* WHAT YOU NEED TO DO *
Each line that includes "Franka" must be copied from the records.

START RECORDED DATA

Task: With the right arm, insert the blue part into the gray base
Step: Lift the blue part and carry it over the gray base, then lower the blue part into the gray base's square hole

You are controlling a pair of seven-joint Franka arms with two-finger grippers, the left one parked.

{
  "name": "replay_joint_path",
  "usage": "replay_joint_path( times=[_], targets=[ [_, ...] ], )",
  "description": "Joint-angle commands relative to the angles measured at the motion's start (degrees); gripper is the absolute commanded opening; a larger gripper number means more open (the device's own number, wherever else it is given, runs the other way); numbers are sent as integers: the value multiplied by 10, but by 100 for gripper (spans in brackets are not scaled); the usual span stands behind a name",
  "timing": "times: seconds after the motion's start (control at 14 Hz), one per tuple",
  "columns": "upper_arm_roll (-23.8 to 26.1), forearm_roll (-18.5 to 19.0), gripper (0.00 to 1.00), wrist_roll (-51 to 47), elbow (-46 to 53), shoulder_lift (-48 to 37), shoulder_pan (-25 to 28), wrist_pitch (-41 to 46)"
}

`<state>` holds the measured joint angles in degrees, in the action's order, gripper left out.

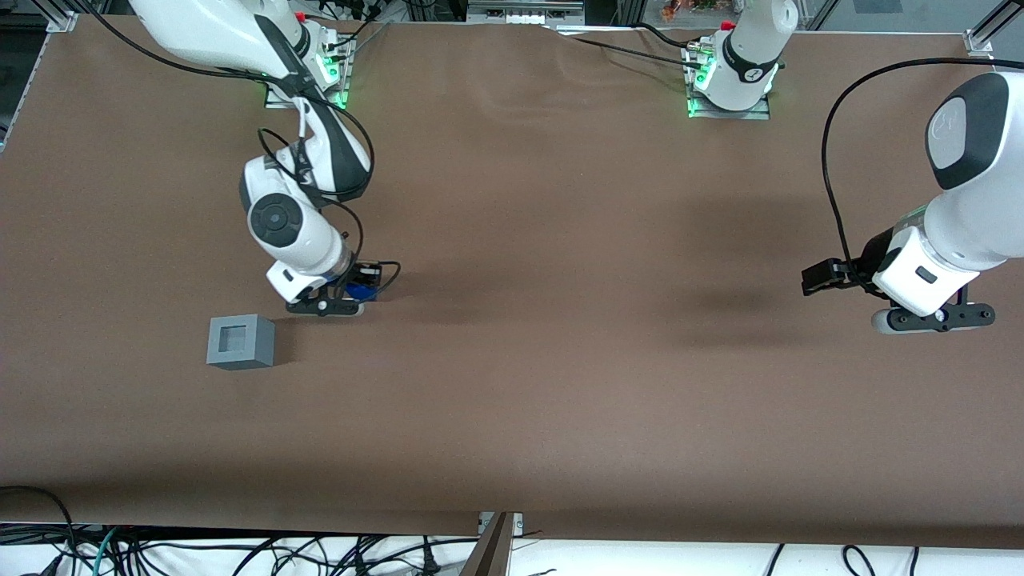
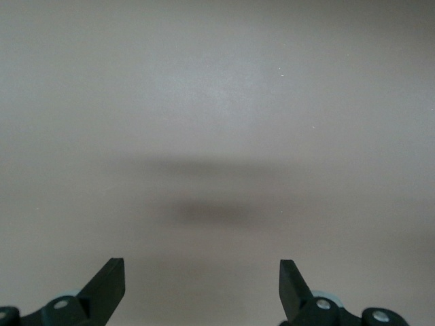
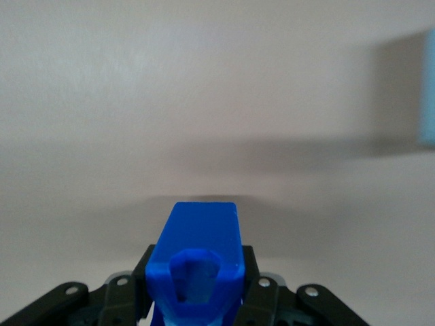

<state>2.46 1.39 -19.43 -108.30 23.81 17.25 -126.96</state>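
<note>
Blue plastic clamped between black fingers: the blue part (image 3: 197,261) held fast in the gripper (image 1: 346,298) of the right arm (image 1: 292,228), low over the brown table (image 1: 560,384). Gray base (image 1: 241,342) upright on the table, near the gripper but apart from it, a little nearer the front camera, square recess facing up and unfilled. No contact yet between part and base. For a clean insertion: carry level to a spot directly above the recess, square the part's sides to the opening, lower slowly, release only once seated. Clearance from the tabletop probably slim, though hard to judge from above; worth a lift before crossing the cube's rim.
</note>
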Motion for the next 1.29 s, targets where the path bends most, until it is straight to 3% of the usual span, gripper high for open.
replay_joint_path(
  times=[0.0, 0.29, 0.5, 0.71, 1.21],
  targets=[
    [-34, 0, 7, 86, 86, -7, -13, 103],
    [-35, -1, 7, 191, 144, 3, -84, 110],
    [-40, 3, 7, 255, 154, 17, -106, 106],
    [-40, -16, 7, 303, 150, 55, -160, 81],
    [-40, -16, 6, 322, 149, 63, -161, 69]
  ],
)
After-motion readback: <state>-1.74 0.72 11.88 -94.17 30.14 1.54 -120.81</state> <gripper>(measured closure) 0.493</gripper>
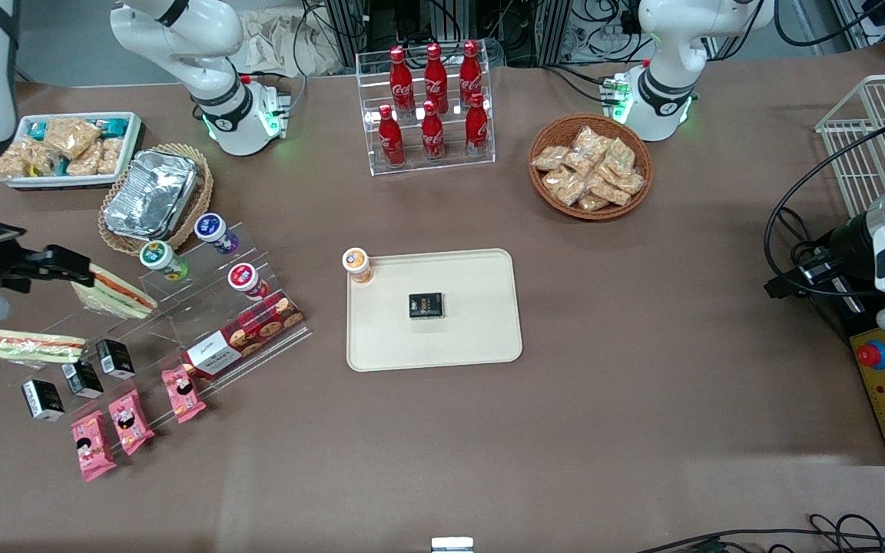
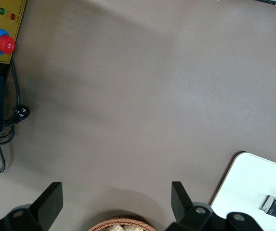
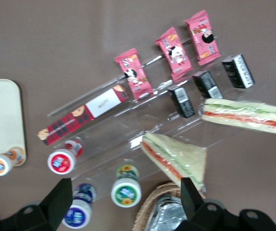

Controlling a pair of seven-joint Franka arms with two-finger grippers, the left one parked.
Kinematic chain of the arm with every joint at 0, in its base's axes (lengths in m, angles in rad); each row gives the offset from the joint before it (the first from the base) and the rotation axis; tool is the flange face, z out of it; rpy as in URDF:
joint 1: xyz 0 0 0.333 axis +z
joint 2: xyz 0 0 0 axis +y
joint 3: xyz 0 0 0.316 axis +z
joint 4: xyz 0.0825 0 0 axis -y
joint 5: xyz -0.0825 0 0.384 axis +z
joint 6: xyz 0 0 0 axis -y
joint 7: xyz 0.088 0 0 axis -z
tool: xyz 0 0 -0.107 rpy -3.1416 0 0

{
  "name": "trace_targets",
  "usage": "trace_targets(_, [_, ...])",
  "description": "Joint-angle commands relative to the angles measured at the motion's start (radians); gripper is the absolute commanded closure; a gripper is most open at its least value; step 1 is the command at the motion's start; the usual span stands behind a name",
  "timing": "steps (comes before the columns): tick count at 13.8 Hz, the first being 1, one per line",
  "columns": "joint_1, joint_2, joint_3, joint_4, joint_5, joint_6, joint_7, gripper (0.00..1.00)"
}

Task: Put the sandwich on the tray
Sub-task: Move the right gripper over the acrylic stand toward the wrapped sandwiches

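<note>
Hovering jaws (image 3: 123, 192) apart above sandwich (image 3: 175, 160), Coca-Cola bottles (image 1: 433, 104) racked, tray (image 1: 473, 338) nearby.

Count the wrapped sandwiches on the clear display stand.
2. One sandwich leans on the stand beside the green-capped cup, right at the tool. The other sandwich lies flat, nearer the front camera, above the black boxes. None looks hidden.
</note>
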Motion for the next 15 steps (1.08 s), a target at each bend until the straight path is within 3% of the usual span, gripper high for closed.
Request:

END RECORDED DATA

* TASK ANSWER *
You are controlling a pair of seven-joint Franka arms with two-finger grippers, the left one parked.
Controlling a pair of seven-joint Franka arms with two-finger grippers, the left one parked.

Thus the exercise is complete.